**WORK REQUIRED**
Among the records that follow, find each line holding the word "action" and copy it.

BEGIN

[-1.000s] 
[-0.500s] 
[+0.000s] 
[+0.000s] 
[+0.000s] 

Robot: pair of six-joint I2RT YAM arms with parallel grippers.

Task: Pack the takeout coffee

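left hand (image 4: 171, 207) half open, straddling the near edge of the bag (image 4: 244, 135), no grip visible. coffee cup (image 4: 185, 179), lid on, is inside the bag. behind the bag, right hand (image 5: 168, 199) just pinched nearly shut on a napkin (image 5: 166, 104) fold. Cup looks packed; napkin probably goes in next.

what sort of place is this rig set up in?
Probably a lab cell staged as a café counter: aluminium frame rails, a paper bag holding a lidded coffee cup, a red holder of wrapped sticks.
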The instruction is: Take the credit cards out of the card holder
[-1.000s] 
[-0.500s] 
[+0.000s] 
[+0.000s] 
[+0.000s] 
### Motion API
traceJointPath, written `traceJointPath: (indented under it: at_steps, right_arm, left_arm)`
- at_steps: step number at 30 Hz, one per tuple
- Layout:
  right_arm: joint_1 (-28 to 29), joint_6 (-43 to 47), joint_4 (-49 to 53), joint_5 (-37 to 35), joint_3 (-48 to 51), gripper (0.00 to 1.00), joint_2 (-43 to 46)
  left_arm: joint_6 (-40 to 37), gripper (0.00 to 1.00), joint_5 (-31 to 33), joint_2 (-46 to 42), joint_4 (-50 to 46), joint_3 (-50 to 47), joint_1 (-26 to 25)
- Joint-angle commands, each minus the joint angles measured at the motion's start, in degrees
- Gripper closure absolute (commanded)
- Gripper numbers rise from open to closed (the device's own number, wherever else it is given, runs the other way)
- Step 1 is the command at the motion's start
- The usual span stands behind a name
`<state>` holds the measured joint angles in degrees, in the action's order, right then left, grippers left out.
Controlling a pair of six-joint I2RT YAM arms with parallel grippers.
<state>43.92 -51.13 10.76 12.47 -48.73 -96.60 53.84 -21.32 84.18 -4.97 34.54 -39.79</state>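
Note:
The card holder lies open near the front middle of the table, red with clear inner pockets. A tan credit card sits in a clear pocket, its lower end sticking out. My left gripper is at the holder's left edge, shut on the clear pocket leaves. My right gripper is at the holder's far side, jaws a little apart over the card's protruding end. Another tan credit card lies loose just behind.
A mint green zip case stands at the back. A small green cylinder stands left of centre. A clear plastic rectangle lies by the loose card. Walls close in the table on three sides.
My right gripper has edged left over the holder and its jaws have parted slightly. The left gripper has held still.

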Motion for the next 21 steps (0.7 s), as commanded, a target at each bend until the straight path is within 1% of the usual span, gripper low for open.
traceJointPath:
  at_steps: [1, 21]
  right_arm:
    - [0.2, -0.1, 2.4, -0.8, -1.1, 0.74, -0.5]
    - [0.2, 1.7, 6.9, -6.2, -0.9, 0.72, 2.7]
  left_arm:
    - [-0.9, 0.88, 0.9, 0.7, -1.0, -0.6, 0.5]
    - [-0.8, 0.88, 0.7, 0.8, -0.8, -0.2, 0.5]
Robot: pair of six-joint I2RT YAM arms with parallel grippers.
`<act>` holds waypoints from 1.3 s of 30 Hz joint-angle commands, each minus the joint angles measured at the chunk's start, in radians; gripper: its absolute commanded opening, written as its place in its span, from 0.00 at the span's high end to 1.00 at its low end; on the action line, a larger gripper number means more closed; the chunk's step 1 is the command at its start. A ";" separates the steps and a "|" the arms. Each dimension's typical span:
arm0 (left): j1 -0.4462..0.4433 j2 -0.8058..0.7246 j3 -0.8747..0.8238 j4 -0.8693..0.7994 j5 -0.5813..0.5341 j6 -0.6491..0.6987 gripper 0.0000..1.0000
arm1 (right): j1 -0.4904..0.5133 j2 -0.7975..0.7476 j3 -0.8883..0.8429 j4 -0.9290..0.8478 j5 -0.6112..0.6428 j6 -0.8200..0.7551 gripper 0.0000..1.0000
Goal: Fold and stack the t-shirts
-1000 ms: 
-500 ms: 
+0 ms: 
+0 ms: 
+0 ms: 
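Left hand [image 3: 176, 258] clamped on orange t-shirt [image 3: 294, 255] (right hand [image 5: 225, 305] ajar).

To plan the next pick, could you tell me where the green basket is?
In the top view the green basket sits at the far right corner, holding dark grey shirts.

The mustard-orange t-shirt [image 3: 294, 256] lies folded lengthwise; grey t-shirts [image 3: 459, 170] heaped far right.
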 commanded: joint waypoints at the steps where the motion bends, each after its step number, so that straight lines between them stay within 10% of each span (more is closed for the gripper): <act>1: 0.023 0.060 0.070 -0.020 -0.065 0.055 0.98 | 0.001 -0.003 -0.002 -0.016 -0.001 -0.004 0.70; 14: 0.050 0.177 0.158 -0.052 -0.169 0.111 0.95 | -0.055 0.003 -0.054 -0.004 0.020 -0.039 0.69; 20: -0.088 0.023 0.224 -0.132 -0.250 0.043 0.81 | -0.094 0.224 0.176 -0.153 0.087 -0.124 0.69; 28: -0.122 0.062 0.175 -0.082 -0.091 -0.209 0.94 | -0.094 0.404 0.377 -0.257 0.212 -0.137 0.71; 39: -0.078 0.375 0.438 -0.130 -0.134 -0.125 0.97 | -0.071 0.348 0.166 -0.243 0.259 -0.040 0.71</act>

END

**SOLUTION FOR THIS PROBLEM**
`<state>` holds the measured joint angles in degrees, in the action's order, right then left, grippers left out.
`<act>` holds waypoints from 1.3 s of 30 Hz joint-angle commands, each minus the joint angles measured at the chunk's start, in radians; gripper: its absolute commanded opening, written as its place in its span, from 0.00 at the span's high end to 1.00 at its low end; on the action line, a larger gripper number means more closed; the chunk's step 1 is the command at its start. A ";" separates the steps and a "|" the arms. Each dimension's typical span:

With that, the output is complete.